Mount Street Lower is a street in Dublin, Ireland.

Location
The street runs from Merrion Square to Northumberland Road. Mount Street Upper runs parallel to the street to the south.

History
Approval was obtained from the Wide Streets Commission in 1791 to develop the street. It was developed by Crosthwaite and Grant, having purchased the land from Samuel Sproule. The buildings were well received, but construction paused in the mid-1790s and resumed in the 1800s. There were 29 houses on the street by 1834.
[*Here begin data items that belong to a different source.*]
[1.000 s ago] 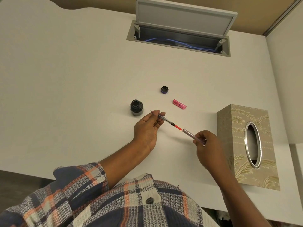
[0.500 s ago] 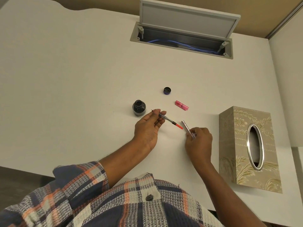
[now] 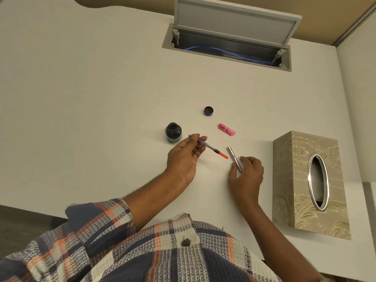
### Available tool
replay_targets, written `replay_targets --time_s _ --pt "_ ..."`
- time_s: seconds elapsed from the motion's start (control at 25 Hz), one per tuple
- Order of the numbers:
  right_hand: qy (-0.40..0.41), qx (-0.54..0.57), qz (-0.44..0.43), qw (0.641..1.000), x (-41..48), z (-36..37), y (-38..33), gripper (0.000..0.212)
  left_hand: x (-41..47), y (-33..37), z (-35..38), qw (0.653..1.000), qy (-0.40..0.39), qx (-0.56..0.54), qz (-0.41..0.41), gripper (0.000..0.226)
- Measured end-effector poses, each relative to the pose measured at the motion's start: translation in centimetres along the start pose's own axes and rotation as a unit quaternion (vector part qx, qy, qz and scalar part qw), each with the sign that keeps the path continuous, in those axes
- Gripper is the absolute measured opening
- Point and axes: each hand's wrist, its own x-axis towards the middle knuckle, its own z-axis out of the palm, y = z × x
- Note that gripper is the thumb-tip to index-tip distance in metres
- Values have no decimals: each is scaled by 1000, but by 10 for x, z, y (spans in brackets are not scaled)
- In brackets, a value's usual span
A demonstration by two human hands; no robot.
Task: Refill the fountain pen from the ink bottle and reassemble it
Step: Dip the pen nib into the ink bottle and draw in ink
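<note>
White desk [image 3: 101, 98], left hand [image 3: 184, 157] gripping clear red-tipped pen section [image 3: 211, 148], nib out.

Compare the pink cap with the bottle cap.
The pink cap is long and tubular and lies on its side; the bottle cap is short, round and dark, sitting with its opening upward. The pink cap lies nearer the tissue box. Both rest loose on the desk, untouched.

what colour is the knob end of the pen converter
Orange-red, on the clear pen converter pinched in the left hand; head view.
</note>
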Motion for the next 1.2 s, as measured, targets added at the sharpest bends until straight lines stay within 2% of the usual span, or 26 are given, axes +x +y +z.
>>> replay_targets --time_s 0.4,0.8,0.92,1.0,1.08,1.2 --pt "14 6 -26 1000 -2 0 3 33 0 -1 -1 1000 -3 -8 -6 10" --pt "17 21 -15 1000 -2 0 3 38 -3 -1 -2 1000 -2 -4 -10 9" --pt "9 51 21 998 -3 -7 -2 46 -5 -1 -2 1000 -1 -8 -14 8" --pt "43 64 22 997 -3 -16 -9 52 -6 -1 -2 1000 -4 -9 -15 8" --pt "84 78 -17 993 -2 -25 -21 49 -5 1 0 1000 -7 -12 -12 9" --pt "68 171 -47 982 2 -36 -47 29 -3 4 1 1000 -7 -16 -6 9"
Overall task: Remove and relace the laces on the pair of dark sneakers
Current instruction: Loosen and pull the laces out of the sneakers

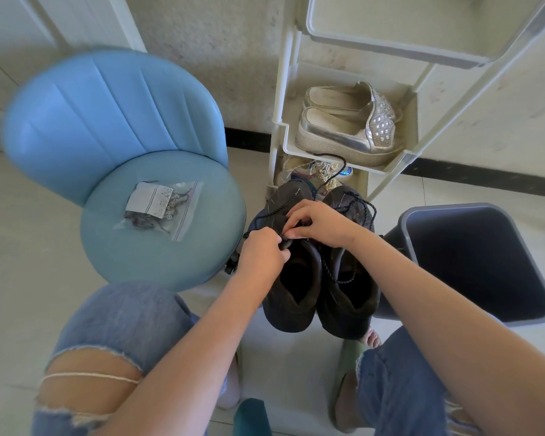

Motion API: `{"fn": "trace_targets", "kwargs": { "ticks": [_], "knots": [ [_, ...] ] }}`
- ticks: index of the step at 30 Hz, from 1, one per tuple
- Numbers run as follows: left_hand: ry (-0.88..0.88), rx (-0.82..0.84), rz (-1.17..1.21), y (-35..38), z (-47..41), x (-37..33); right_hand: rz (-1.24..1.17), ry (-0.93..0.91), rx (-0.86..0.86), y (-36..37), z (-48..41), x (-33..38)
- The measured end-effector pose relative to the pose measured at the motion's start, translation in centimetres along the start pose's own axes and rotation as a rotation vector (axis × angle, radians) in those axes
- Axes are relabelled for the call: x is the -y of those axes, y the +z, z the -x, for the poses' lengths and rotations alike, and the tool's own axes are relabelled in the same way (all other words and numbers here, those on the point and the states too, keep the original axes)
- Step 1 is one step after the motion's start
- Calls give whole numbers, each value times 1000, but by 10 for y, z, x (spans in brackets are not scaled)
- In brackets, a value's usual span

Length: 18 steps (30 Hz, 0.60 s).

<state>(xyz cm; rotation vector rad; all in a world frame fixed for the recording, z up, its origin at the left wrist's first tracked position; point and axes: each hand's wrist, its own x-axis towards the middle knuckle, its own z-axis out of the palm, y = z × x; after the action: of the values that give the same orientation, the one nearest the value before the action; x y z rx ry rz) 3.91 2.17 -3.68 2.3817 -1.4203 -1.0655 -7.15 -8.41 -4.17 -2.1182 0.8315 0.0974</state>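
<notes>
Head view: two bare hands meet over a pair of dark sneakers (pixel 296 297).
Left hand (pixel 263 256): fingers curled tight, pinching a dark lace (pixel 283 238) at the spot where the two hands meet.
Right hand (pixel 321 225): fingers bent down, thumb tucked under, pinching the same lace just beside the left hand's fingertips.
Loose cord (pixel 327 267): more twisty dark cord loops out past the right hand and hangs into the sneaker under the right wrist (I cannot tell if it is the same lace).
Sneakers: side by side and touching, right under the hands, toes pointing away from the person, open tops facing up.
Floor (pixel 13 247): pale tiles under the sneakers.
Chair (pixel 107 114): blue, left of the left hand, with a round seat; a clear bag (pixel 159 207) with paper and small bits inside lies on the seat.
Rack (pixel 283 130): white, beyond the hands; a pair of silver shoes (pixel 343 127) sits on one shelf, and more shoes sit lower down, just past the sneaker toes.
Bin (pixel 406 221): gray, right of the right arm, close to the sneakers.
Wall (pixel 217 42): pale and rough, behind the rack, with a black strip at the bottom.
Jeans (pixel 123 316): blue and ripped, below both arms.
</notes>
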Motion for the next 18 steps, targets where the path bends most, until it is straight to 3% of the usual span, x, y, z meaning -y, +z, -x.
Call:
{"fn": "trace_targets", "kwargs": {
  "ticks": [4,7,12,14,18],
  "knots": [
    [4,6,-15,-2,2,-2,-5,59,56,1,-1,-3],
    [0,-15,-10,-1,3,-2,-9,118,0,5,-3,-2],
    [-21,-11,2,0,1,-1,-202,337,-416,-10,0,3],
    [-6,-8,-11,-2,3,-1,-209,340,-512,-17,2,2],
    [-16,-37,41,0,4,1,27,96,-252,-9,5,11]
  ]
}}
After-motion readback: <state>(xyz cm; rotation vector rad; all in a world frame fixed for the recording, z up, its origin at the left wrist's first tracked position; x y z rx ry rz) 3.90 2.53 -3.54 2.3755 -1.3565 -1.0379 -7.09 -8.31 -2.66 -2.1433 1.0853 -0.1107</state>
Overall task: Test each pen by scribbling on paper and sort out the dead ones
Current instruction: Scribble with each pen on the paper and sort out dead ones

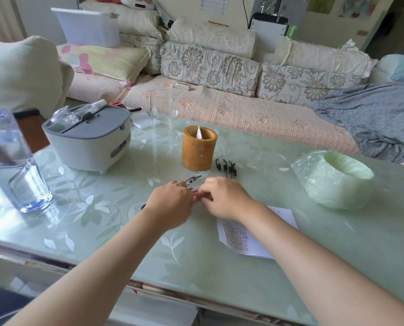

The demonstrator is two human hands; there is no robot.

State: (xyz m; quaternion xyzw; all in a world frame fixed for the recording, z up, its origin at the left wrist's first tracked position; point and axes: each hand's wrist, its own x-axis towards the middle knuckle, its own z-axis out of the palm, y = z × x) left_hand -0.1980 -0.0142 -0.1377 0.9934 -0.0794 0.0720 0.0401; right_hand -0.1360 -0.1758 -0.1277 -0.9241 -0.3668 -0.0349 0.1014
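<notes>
Pens [195, 195] lie bunched between the left hand [170, 204] and right hand [225, 198], both hands' curled fingers gripping them.

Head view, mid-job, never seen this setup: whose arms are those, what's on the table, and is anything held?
No machine here: one camera worn on a person's head looks down at their own bare arms. The left hand and right hand meet over a small bunch of red pens, fingers curled on them. On the green table lie black-capped pens beside a bamboo holder, a scribbled paper under the right wrist, and a water bottle at far left.
</notes>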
During the events of the Easter Rising, one of the more successful battles for the Irish volunteers took place at Mount Street Bridge, now known as McKenny's Bridge.

By the mid-20th century, the houses were largely tenements, which housed a large inner-city community. The whole street was zoned for offices and none of the houses were listed for preservation. Over 60 Georgian houses were eventually demolished. The first office block was Prizebond House, which Frank McDonald described as "one of the worst modern buildings in Dublin" which replaced a terrace of 9 houses, one of which had belonged to Neil Goold-Verschoyle. Prizebond House was designed by M. W. Design in Cheshire, and was completed in 1970. Bridge House (later Lombard and Ulster House) and Ferry House were both designed by Burke-Kennedy Doyle for Dodder Properties. The same company developed Clanwilliam Court, on the site of Clanwilliam House which had been destroyed during the battle in 1916. The complex was built between 1974 and 1978, with 6 office blocks designed by Austin Murray.
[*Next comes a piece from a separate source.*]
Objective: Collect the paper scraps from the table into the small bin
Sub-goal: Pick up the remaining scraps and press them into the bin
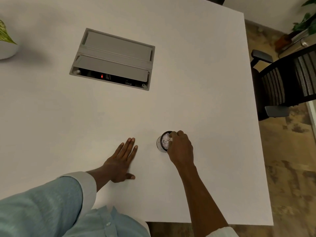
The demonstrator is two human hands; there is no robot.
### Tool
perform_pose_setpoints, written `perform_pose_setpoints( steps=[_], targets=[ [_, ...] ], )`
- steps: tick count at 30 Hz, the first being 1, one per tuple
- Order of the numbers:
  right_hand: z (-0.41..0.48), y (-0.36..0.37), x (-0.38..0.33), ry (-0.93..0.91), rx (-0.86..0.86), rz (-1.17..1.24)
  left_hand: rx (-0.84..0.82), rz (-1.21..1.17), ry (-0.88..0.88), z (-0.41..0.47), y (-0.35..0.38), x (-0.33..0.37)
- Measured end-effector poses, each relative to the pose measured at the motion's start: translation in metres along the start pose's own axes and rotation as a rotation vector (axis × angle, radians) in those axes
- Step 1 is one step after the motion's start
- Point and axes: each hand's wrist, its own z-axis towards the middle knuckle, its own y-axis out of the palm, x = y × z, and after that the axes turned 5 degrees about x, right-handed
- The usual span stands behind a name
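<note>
A small round bin [160,142] with a dark rim stands on the white table [205,82] near its front. White paper scraps [165,140] fill it. My right hand [181,147] is over the bin's right side, fingers curled down at the rim and touching the scraps; whether it pinches a scrap is hidden. My left hand [122,161] lies flat on the table to the left of the bin, fingers straight and spread, holding nothing.
A grey cable box [114,57] with flap lids is set into the table further back. A white plant pot [7,48] sits at the left edge. A black office chair [287,79] stands beyond the table's right edge.
</note>
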Motion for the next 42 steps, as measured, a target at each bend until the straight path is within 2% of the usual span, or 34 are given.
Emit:
perform_pose_setpoints(
  steps=[3,5,16,23,34,37,42],
  targets=[
    [-0.007,0.002,0.002,0.013,0.149,0.073,-0.025,0.002,-0.011,0.0,0.0,0.0],
    [-0.013,0.005,0.006,0.05,0.187,0.114,-0.025,0.021,-0.014,0.001,0.001,0.001],
    [-0.035,0.031,-0.003,-0.111,0.156,0.057,-0.052,0.05,-0.029,0.003,0.0,0.003],
    [-0.029,0.027,-0.004,-0.084,0.171,0.006,-0.081,0.042,-0.04,0.003,-0.003,0.006],
    [-0.027,0.036,-0.003,-0.099,0.09,-0.058,-0.153,0.065,-0.032,0.003,-0.014,0.003],
    [-0.025,0.041,-0.001,-0.1,0.127,-0.013,-0.17,0.081,-0.02,0.004,-0.019,0.001],
    [-0.029,0.035,-0.008,-0.075,0.242,0.052,-0.208,-0.04,-0.009,-0.003,-0.044,-0.011]
  ],
)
Only a small number of the original Georgian houses have survived: numbers 3–6, 15–18, 31 and 64. Number 64 was built for the Putland family around 1790, and is a large 5-bay house with 4 storeys over a basement. It was purchased by the Bon Secours Sisters in 1866, who added an Ionic tripartite entrance, and a large room at the rear which was the chapel.
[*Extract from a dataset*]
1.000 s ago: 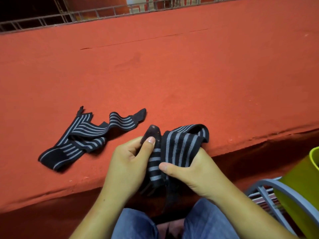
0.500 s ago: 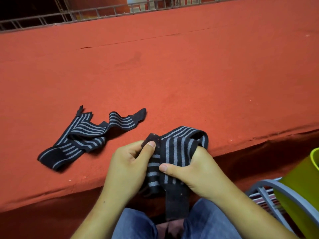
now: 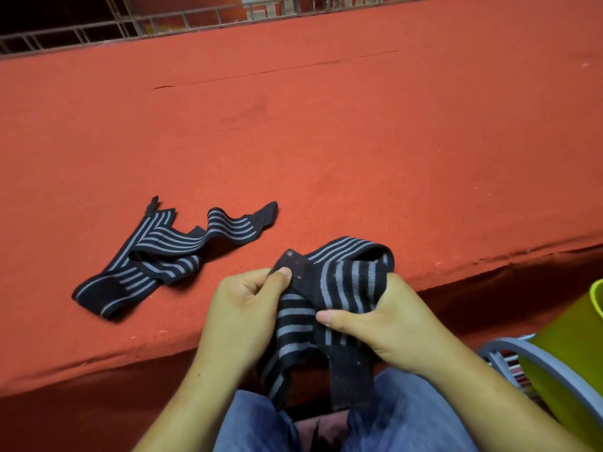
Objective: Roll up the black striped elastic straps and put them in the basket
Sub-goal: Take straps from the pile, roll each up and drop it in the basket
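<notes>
Since a second ago the plain black end under the left thumb has tipped from upright to lying over toward the right, and the black tail below the right hand, then seen edge-on, now hangs with its flat face to the camera; the second strap has not shifted.

Both hands hold the striped strap [image 3: 350,282] just over the near edge of the red worktop [image 3: 359,151]. On the left hand [image 3: 241,308] the thumb pinches the strap's plain black end against curled fingers. The right hand [image 3: 388,321] grips with its thumb laid across the band, pointing left, and its fingers curled underneath (they are hidden by the cloth). Between the hands the strap arches up in a loop over the right fingers, its stripes there running away from the person. A lower stretch crosses beneath with stripes lying left to right, then drops toward the lap. The black tail points straight down between the jeans [image 3: 254,425].

Left of the hands and apart from them, the second strap [image 3: 169,256] lies on the worktop in a loose zigzag. Its long axis runs from near left to far right, with one plain black end pointing far right.

At the right edge a lime-green container [image 3: 567,360] stands behind a grey chair frame [image 3: 535,357]. A metal railing [image 3: 195,22] lines the far side.
</notes>
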The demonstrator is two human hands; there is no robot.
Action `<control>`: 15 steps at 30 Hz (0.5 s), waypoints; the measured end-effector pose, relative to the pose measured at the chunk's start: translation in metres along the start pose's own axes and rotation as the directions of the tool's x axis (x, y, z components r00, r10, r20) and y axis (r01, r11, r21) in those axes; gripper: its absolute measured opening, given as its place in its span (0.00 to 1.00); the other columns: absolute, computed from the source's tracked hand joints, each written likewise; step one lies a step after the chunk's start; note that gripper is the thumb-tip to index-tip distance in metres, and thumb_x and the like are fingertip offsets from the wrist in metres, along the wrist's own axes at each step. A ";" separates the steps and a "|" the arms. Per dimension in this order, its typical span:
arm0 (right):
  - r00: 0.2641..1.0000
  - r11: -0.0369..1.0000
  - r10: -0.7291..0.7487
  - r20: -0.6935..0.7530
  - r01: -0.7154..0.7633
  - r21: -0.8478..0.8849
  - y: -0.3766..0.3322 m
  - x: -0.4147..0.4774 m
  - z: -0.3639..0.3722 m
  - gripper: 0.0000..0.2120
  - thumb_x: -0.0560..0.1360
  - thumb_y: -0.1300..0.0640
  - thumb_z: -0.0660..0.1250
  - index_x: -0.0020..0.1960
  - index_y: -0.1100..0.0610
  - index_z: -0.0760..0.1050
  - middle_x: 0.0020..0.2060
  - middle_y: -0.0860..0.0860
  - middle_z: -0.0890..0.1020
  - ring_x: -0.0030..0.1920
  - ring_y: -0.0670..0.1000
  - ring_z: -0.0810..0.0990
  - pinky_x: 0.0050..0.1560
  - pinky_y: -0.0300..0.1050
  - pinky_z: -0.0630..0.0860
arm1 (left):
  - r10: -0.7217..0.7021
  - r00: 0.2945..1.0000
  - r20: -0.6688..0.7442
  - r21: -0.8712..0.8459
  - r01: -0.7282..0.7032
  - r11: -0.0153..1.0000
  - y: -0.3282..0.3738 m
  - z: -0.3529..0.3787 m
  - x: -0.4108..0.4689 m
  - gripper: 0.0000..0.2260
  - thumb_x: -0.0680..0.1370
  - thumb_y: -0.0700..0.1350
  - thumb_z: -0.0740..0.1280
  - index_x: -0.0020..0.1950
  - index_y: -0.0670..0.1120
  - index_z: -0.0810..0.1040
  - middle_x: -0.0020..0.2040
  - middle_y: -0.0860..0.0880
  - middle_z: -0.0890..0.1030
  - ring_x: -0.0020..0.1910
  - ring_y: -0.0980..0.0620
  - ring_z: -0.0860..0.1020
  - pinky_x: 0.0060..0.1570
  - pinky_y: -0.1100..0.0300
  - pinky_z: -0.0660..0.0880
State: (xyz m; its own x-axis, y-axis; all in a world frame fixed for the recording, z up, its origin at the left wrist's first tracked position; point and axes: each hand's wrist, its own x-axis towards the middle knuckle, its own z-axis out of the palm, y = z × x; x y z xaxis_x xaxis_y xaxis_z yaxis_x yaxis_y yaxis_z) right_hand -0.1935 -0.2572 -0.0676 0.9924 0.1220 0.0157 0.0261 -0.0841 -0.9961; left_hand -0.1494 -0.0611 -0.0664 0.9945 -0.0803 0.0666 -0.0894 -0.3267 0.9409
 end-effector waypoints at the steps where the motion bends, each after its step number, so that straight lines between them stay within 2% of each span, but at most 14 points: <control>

Of the modern office blocks, the 1991 buildings at 65-66 by Andrej and Danuta Wejchert are deemed the most successful. At 67-72 is the office block designed by Stephenson Gibney & Associates for the Irish Diary Board in 1972. The long brick facade of Grattan Court is deemed to have been particularly damaging to the streetscape.

References

Sources

External links

Streets in Dublin (city)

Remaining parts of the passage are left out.